Un spécialiste au CV bien fourni (Trancers, Re-Animator, Le Cauchemar de Freddy) qui mixa animatroniques, acteur en costume et dino «taille réelle» avec une créature finale atteignant les 5 mètres de haut et 8 mètres de long. Des miracles accomplis malgré une enveloppe allouée pas bien épaisse. Certains mouvements sont cheap, notamment lorsque la créature est à ses balbutiements, plus mignonne que terrifiante. Mais l’inoubliable séquence façon disco (Le T. Rex dévore ses proies dans un labo inondé de lasers colorés) et l’affrontement final à la Aliens ou Basket Case 2 entre un monstre et un engin de chantier, amènent une folie qui efface les carences du long-métrage.

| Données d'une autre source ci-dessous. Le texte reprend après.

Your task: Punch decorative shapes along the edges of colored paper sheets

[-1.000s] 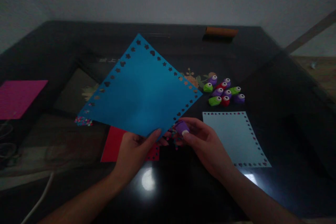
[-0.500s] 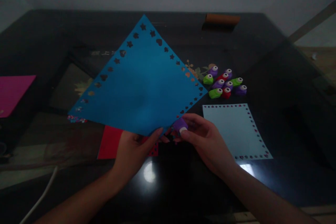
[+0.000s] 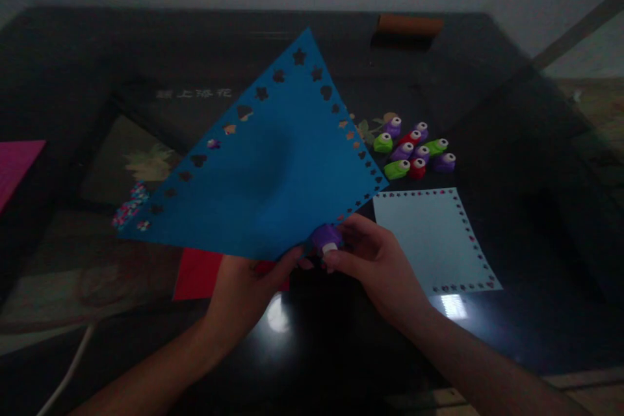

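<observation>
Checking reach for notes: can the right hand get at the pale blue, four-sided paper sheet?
Probably yes: the sheet lies beside the right hand, mostly uncovered, though that hand holds a purple plastic punch.

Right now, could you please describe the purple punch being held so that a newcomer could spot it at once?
Over the dark table, find the large blue sheet in the left hand. By its near corner, the right hand holds the purple punch, which has a white part. Other purple punches sit in a mixed cluster farther back; this one alone is held.
</observation>
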The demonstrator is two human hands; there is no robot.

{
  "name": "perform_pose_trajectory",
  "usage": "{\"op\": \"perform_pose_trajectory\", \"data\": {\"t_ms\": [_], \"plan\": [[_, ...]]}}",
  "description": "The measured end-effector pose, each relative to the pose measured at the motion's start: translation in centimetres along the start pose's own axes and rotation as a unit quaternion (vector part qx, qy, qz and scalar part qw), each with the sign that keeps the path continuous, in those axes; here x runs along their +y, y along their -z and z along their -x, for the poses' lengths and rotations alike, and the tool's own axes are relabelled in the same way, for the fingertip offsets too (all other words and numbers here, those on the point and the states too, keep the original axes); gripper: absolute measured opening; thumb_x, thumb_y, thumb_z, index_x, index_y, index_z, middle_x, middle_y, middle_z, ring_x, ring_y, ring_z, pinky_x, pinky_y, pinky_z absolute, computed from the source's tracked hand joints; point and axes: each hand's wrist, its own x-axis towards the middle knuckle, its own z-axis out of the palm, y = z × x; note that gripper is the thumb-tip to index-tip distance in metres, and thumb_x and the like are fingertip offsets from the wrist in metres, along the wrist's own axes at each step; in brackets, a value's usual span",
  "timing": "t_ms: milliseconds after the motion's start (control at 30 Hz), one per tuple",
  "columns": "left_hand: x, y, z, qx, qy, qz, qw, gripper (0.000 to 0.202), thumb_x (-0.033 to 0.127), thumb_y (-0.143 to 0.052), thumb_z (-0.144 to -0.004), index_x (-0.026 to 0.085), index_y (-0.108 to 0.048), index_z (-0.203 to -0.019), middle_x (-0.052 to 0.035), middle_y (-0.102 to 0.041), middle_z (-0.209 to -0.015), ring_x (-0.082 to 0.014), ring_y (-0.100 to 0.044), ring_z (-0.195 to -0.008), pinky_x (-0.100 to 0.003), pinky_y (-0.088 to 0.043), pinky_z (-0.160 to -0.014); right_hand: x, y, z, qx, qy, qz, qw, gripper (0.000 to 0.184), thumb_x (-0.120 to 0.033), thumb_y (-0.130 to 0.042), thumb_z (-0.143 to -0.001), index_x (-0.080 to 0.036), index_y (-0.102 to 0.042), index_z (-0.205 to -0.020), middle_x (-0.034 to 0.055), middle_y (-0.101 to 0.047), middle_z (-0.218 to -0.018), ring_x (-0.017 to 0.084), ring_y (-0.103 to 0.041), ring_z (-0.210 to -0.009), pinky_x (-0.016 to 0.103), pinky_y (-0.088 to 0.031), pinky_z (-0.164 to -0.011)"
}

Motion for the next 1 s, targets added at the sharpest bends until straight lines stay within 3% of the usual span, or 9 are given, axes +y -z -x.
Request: {"op": "perform_pose_trajectory", "data": {"t_ms": [467,733,1000], "plan": [[0.3,0.1,0.1,-0.017,0.014,-0.021,1.0,0.01,0.025,-0.063,-0.075,0.027,-0.069,-0.067,0.0026,-0.075,-0.066,-0.0212,-0.07,-0.064,-0.034,-0.055,-0.068,0.1,-0.1,0.1,-0.004,-0.006,0.006,1.0,0.023,-0.023,-0.082,-0.06,-0.024,-0.066,-0.077,-0.0044,-0.066,-0.074,0.012,-0.059,-0.068,0.025,-0.048,-0.066],[0.5,-0.1,0.1,-0.015,0.023,-0.006,1.0,0.011,0.025,-0.064,-0.073,0.029,-0.069,-0.064,0.0028,-0.074,-0.064,-0.0217,-0.07,-0.06,-0.034,-0.056,-0.065,0.2,-0.2,0.1,-0.006,0.005,0.0,1.0,0.025,-0.023,-0.083,-0.058,-0.023,-0.064,-0.075,-0.0041,-0.067,-0.073,0.014,-0.063,-0.07,0.029,-0.052,-0.068],[1.1,0.1,-0.1,-0.036,0.014,-0.015,0.999,0.011,0.02,-0.062,-0.075,0.022,-0.068,-0.066,0.0018,-0.075,-0.065,-0.0179,-0.07,-0.063,-0.029,-0.055,-0.069,0.3,-0.2,0.2,-0.01,-0.001,-0.009,1.0,0.024,-0.023,-0.081,-0.061,-0.024,-0.064,-0.079,-0.0038,-0.068,-0.075,0.014,-0.065,-0.067,0.03,-0.054,-0.069]]}}
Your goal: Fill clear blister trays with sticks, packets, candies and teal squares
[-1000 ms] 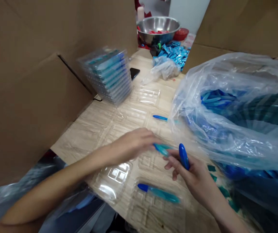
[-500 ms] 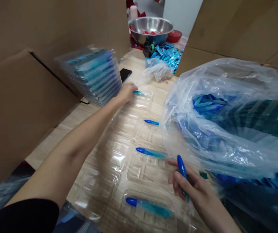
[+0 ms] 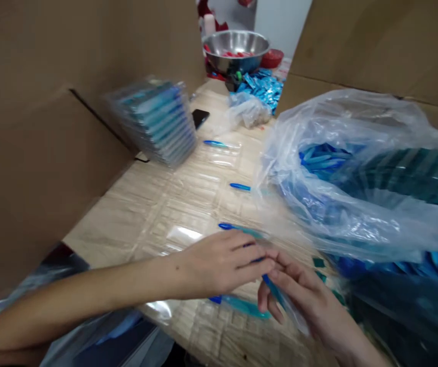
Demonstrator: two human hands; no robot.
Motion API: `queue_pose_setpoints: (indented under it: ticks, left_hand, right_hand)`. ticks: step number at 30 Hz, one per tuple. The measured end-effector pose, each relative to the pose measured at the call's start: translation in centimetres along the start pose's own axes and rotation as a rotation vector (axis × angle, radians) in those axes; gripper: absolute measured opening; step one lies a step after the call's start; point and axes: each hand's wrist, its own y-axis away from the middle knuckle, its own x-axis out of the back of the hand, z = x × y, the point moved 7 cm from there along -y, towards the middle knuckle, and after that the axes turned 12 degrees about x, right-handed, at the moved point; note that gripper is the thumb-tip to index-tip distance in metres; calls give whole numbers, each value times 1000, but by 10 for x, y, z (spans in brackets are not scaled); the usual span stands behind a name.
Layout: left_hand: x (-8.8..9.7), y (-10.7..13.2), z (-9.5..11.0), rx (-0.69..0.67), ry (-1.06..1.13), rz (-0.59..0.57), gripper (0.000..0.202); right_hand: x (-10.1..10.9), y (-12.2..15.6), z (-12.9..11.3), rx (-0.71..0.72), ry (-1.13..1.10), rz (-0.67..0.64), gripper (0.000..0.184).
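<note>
My right hand (image 3: pixel 303 288) is closed around a slim blue-and-teal pen (image 3: pixel 276 290), held slanting with its blue end upward. My left hand (image 3: pixel 224 262) meets it there, fingers bent and pinching around the blue end; the exact grip is partly hidden. Under my left wrist, another teal pen (image 3: pixel 245 307) lies in a clear plastic blister tray. Farther up the table, single pens lie in or on similar clear trays: one just beyond my left hand (image 3: pixel 225 226), a middle pen (image 3: pixel 239 187) and a far pen (image 3: pixel 214 143).
A stack of filled clear trays (image 3: pixel 165 122) leans by the cardboard wall (image 3: pixel 43 168) at left. An open plastic bag (image 3: pixel 318 214) of blue pieces fills the right side. Behind are a phone (image 3: pixel 200 118), a steel bowl (image 3: pixel 236 58) and a heap of blue packets (image 3: pixel 262 86).
My left hand has come back from the far tray, leaving a pen there, and now meets my right hand. The right hand still holds a pen, tilted differently.
</note>
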Motion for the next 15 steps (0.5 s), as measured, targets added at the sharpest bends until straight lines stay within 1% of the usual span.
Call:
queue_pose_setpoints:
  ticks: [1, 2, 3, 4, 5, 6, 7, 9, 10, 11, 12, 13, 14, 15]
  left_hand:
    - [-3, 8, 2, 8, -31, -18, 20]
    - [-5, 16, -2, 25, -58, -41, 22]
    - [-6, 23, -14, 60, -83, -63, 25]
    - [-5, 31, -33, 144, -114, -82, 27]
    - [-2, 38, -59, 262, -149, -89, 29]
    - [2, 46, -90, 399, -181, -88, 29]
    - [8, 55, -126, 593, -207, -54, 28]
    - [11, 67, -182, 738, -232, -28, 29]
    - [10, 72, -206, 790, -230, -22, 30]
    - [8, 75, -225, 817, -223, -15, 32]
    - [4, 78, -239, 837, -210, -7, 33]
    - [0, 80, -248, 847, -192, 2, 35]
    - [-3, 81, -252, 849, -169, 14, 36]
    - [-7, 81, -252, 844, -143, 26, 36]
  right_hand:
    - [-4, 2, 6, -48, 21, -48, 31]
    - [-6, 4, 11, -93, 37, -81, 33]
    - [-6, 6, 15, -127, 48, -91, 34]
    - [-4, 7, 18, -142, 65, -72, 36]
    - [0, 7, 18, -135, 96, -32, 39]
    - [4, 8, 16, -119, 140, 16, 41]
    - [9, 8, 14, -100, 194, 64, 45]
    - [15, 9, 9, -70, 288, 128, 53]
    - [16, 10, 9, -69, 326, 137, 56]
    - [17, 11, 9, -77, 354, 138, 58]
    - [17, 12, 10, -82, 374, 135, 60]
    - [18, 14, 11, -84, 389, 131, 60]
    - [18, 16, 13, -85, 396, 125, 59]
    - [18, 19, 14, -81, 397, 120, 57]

Mais surtout, au-delà d’un rythme impeccable et d’une mise en scène loin de la ringardise de nombreuses séries B (cadres soigneusement composés, travelling jouissifs, éclairages marqués), le film surprend par sa noirceur inattendue. Lorsque le virus commence à se propager, l’armée est envoyée pour contenir la situation. Débarquent alors des individus surarmés, masqués derrière leur combinaison de protection aux produits chimiques, qui ne feront pas de quartier envers les contaminés. Carnosaur rappelle ainsi le trop oublié La Nuit des fous vivants de George A.Romero, via une dernière partie d’un nihilisme détonant, où toute une population sera génocide pour endiguer la propagation du virus.

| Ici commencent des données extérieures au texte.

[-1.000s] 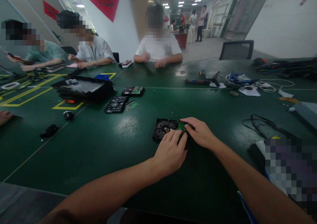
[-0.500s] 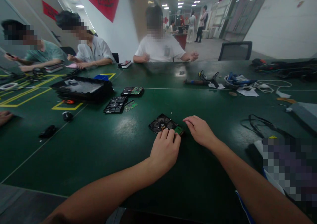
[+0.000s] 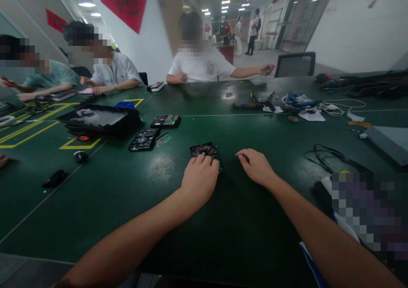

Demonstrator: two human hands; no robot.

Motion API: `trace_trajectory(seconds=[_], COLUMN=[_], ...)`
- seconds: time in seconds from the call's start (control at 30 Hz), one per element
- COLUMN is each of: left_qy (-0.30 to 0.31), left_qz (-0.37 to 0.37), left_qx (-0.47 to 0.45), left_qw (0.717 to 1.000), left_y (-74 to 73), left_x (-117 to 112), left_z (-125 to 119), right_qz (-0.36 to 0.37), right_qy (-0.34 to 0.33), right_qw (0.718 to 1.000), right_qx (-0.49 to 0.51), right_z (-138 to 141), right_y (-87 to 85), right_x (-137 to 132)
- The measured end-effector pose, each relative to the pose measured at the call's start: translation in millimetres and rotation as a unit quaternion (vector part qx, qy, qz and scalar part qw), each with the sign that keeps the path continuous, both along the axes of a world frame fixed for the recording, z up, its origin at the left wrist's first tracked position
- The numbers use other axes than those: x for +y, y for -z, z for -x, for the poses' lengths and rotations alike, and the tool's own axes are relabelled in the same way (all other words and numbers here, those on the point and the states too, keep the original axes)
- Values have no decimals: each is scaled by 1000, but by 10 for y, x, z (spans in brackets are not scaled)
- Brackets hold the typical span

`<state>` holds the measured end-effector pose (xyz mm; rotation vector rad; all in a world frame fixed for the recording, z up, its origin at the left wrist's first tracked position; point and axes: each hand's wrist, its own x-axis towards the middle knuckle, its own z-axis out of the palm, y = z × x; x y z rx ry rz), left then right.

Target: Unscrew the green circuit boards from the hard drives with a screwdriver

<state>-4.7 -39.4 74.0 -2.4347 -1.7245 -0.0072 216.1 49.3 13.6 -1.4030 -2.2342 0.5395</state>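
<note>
A black hard drive [image 3: 204,149] lies on the green table [image 3: 134,194], its circuit-board side up, a green edge showing at its near right corner. My left hand [image 3: 200,178] covers its near edge, fingers curled down onto it. My right hand [image 3: 256,166] rests on the table just right of the drive, apart from it. Its fingers are drawn together at the tips, and I cannot make out whether anything small is between them.
Two more drives [image 3: 143,139] [image 3: 165,120] and a loose green board [image 3: 164,140] lie left of centre beside a black tray [image 3: 98,120]. Black cables [image 3: 334,157], a hand tool [image 3: 251,105] and white cables [image 3: 321,106] lie to the right. Several people sit across the table; one stretches a hand [image 3: 267,69] sideways.
The drive has turned and slid left under my left hand. My right hand has let go of it and now rests beside it. The person opposite has stretched an arm out.
</note>
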Motion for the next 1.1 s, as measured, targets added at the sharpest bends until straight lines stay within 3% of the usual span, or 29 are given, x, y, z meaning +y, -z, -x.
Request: trace_trajectory(seconds=[0.07, 0.13, 0.3, 0.5, 0.7, 0.8, 0.93, 1.1], left_qy=[35, 32, -71, -101, -83, -48, 61, 76], left_qz=[1, 21, 99, 154, 161, 149, 197, 245], left_qx=[-11, -12, -14, -28, -28, -30, -61, -75], left_qw=[999, 999, 993, 983, 983, 987, 977, 964], left_y=[-43, -51, 42, 173, 139, 94, 55, 95], left_x=[231, 497, 989, 1052, 1110, 1198, 1423, 1770], left_z=[-99, -192, -179, 67, 248, 283, 283, 297], right_qz=[-6, -12, -3, -2, 20, 31, 28, 15], right_qy=[2, 3, 1, -1, -1, 1, 1, -6], right_qw=[1000, 1000, 1000, 1000, 1000, 999, 999, 1000], right_qx=[-6, -13, -9, -7, 21, 22, 18, 12], right_z=[7, 7, -13, 6, -27, -25, -13, -21], right_y=[-6, -17, -46, -58, -44, -40, -37, -36], right_x=[1, 1, -6, -11, -27, -22, -11, -9])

En parallèle se dessinent les véritables enjeux des recherches du Dr Tiptree. On ne divulguera pas tout ici, mais son projet à base de poulets déclenchant la naissance de dinosaures va plus loin qu’une simple lubie de scientifique frappadingue. Une motivation guidée par un profond dégout pour le genre humain et sa façon de traiter la planète. Ce n’est d’ailleurs pas pour rien que l’intrigue principale suit un mouvement de protestataires écologiques. Greta Thunberg peut aller se rhabiller, le vrai uppercut écolo c’est Carnosaur.